From the first line to the last, print the data exactly.

= Beginning of Section =

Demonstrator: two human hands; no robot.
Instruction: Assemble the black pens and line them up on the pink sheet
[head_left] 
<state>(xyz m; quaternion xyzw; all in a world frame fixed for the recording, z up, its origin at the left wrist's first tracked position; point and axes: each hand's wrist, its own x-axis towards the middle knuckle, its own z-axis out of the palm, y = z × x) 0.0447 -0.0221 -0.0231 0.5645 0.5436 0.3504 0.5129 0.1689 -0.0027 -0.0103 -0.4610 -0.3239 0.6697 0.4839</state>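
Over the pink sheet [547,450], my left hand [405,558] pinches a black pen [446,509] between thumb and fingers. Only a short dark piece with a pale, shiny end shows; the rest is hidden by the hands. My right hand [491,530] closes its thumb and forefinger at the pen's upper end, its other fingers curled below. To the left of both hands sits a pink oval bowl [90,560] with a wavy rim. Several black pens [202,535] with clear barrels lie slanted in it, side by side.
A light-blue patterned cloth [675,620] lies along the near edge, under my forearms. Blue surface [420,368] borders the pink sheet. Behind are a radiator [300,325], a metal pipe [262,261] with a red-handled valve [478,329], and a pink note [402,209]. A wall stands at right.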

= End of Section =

## TASK ANSWER
Demonstrator: two human hands; no robot.
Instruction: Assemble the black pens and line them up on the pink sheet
[head_left] 
<state>(xyz m; quaternion xyzw; all in a world frame fixed for the recording, z up, its origin at the left wrist's first tracked position; point and axes: each hand's wrist, its own x-axis towards the middle knuckle, its own z-axis out of the palm, y = z × x) 0.0447 -0.0221 -0.0231 0.5645 0.5436 0.3504 0.5129 0.1689 -0.0027 -0.0103 -0.4610 -0.3239 0.6697 0.4839</state>
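Over the pink sheet [547,450], my left hand [405,558] pinches a black pen [446,509] between thumb and fingers. Only a short dark piece with a pale, shiny end shows; the rest is hidden by the hands. My right hand [491,530] closes its thumb and forefinger at the pen's upper end, its other fingers curled below. To the left of both hands sits a pink oval bowl [90,560] with a wavy rim. Several black pens [202,535] with clear barrels lie slanted in it, side by side.
A light-blue patterned cloth [675,620] lies along the near edge, under my forearms. Blue surface [420,368] borders the pink sheet. Behind are a radiator [300,325], a metal pipe [262,261] with a red-handled valve [478,329], and a pink note [402,209]. A wall stands at right.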

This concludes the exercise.